_WORK INSTRUCTION_
When you reach the line in the data below that contains "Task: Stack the", please start repeating lines exactly, and stop after the line that contains "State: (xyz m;", repeating nothing else.

── INFORMATION SUPPLIED ──

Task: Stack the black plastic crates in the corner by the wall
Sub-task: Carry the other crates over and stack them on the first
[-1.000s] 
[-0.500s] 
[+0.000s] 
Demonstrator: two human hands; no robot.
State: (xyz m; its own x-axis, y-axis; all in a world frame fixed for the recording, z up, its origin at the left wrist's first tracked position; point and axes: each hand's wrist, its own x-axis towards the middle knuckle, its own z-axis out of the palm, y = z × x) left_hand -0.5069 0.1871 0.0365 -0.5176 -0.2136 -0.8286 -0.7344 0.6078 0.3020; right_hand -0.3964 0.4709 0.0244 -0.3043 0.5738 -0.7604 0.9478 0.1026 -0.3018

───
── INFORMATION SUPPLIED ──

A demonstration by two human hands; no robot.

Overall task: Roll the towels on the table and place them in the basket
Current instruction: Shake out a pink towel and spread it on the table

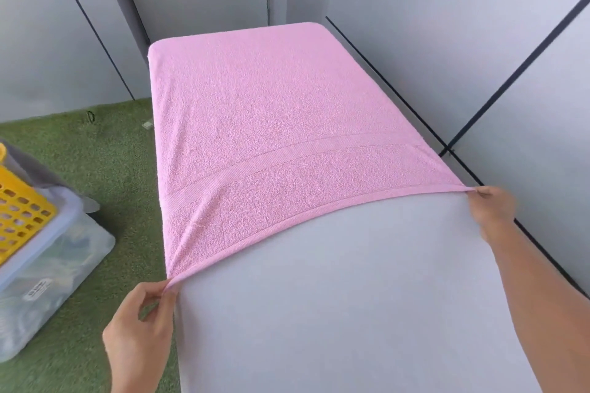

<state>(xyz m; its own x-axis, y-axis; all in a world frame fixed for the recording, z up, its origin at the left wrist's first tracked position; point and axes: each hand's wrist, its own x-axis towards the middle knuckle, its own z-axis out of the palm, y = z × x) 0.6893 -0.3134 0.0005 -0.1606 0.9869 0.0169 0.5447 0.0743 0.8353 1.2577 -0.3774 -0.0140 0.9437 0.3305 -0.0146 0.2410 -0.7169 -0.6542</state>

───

_ANSWER BELOW_
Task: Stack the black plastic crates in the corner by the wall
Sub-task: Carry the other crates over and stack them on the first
[-1.000s] 
[-0.500s] 
[+0.000s] 
Demonstrator: two human hands; no robot.
State: (xyz m; its own x-axis, y-axis; all in a world frame fixed for the recording, z up, its origin at the left wrist's first tracked position; point and axes: each hand's wrist, its own x-axis towards the middle knuckle, its own z-axis out of the palm, y = z × x) left_hand -0.5069 0.1871 0.0365 -0.5176 -0.2136 -0.8286 -0.7344 0.6078 0.3020; right_hand -0.3964 0.4709 0.0244 -0.3043 0.5738 -0.7604 0.9478 0.1026 -0.3018

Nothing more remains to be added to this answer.